Performance & Track Record

  • As ABF Freight President, Runser navigated the pandemic, successfully renewed a five-year union agreement, delivered eight quarters of record results, and improved profitability and productivity; he led a long-term facility plan adding over 500 doors since 2021 .
  • The 2022–2024 C-LTIP outcome reflects strong capital efficiency (23.46% average Adjusted ROCE) and mid-range relative TSR (31.6th percentile), producing a 172.4% payout; Runser personally received $560,300 vs. a $325,000 target for that cycle .
  • Section 16(a) compliance was reported as satisfactory for 2024, indicating timely reporting by insiders .
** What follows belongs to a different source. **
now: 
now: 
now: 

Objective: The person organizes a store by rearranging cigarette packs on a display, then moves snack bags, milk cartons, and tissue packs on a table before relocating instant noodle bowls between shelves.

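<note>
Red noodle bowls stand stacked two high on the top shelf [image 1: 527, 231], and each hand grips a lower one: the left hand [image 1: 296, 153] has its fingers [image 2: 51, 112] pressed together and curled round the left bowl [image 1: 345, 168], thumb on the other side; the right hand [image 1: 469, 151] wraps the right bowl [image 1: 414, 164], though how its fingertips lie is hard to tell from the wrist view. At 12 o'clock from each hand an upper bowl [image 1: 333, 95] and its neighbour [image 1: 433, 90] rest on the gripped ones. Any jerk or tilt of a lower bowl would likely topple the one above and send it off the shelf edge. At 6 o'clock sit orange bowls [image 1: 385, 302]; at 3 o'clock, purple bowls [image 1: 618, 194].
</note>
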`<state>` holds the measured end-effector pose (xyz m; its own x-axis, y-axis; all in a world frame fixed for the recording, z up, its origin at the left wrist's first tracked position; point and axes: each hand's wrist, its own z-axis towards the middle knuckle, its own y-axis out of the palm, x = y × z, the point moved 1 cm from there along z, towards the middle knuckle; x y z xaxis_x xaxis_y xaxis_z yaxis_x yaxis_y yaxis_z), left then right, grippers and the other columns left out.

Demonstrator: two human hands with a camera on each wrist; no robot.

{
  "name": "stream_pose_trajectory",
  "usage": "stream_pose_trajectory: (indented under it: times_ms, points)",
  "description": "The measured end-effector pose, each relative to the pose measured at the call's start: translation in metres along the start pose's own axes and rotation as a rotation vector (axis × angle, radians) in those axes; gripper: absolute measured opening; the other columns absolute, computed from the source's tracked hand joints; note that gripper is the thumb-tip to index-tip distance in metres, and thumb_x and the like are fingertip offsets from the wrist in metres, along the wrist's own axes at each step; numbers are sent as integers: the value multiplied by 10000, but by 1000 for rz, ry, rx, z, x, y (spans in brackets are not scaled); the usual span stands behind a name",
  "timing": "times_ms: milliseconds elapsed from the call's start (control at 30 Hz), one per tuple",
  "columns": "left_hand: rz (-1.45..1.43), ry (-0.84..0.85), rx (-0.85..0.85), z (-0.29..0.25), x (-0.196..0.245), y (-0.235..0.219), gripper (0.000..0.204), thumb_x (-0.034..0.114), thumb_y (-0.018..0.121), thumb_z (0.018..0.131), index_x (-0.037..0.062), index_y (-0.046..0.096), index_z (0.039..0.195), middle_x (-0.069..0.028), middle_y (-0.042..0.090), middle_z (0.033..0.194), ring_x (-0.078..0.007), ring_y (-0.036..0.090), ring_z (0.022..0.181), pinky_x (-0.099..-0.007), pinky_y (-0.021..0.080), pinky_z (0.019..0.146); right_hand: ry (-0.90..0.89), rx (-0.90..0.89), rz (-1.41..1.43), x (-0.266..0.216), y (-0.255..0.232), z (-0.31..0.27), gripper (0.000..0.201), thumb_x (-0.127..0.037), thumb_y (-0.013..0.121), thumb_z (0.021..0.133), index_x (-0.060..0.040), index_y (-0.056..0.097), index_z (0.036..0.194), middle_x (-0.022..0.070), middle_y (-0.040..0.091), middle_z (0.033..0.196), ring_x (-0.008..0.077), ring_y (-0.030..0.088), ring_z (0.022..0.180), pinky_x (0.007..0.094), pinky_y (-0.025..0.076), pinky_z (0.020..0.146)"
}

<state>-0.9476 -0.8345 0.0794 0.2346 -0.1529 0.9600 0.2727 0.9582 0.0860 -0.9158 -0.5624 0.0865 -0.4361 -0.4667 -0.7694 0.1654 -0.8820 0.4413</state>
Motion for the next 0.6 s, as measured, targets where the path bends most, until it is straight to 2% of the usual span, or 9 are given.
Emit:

Compensation Committee Analysis and Say-on-Pay

  • Compensation Committee composition (2024): Kathleen D. McElligott (Chair), Salvatore A. Abbate, Eduardo F. Conrado, Michael P. Hogan; independent consultant Meridian engaged; no conflicts of interest .
  • Say-on-Pay support: approximately 97% in 2024 and ~88% in 2023; the Committee made no program changes in response to those votes .

Compensation Peer Group

  • For 2025–2027 C-LTIP Relative TSR, ArcBest expanded to a larger peer set including CH Robinson, CSX, FedEx, Hub Group, JB Hunt, Knight-Swift, Landstar, Norfolk Southern, Old Dominion, RXO, Ryder, Saia, Schneider, TFI International, Union Pacific, UPS, Werner, and XPO, among others, to mitigate volatility impacts .

Investment Implications

  • Alignment: Heavy use of multi-year metrics (Adjusted ROCE and Relative TSR) and time-vested RSUs with strong stock ownership rules and explicit prohibitions on hedging/pledging create robust alignment with shareholders and dampen misaligned trading behavior .
  • Retention: Three-year RSU vesting and cash L-TIP cycles plus double-trigger CIC protections (COBRA and cash severance) support retention; absence of gross-ups and “best-net” provisions reflect shareholder-friendly design .
  • Near-term vesting cadence: Material RSU vesting occurs annually each May (2025–2027), with value realized on vesting events (e.g., $1.72M in 2024 for Runser), a potential consideration for liquidity/tax withholdings around vest dates; the policy restricts sales until ownership guidelines are met, which Runser has satisfied .
  • Execution track record: Documented operational improvements and record performance at ABF Freight during Runser’s tenure, coupled with strong ROCE outcomes in the 2022–2024 L-TIP cycle, indicate demonstrated value creation in logistics operations .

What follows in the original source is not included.